Activity> What you return must match the records below exactly, down to each character.

** Opening Exercise data block **

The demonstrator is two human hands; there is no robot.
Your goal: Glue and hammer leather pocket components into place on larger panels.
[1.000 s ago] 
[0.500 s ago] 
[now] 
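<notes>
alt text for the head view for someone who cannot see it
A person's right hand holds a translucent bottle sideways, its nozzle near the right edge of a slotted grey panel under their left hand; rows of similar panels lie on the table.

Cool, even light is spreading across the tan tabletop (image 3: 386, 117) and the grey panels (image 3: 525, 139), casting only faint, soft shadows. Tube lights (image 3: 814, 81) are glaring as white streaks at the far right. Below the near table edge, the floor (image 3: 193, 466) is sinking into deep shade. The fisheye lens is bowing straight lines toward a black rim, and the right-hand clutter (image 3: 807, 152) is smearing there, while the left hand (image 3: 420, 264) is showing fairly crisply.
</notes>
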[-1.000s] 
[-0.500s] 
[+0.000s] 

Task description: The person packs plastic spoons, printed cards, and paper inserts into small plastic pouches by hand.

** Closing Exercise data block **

Task result>
The demonstrator is two human hands; there is no robot.
Your goal: Glue and hammer leather pocket components into place on larger panels.
[1.000 s ago] 
[0.500 s ago] 
[now] 
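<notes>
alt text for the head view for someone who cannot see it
A person's right hand holds a translucent bottle sideways, its nozzle near the right edge of a slotted grey panel under their left hand; rows of similar panels lie on the table.

Cool, even light is spreading across the tan tabletop (image 3: 386, 117) and the grey panels (image 3: 525, 139), casting only faint, soft shadows. Tube lights (image 3: 814, 81) are glaring as white streaks at the far right. Below the near table edge, the floor (image 3: 193, 466) is sinking into deep shade. The fisheye lens is bowing straight lines toward a black rim, and the right-hand clutter (image 3: 807, 152) is smearing there, while the left hand (image 3: 420, 264) is showing fairly crisply.
</notes>
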[-1.000s] 
[-0.500s] 
[+0.000s] 

Task description: The person packs plastic spoons, printed cards, and paper inserts into small plastic pouches by hand.

This output contains the complete answer.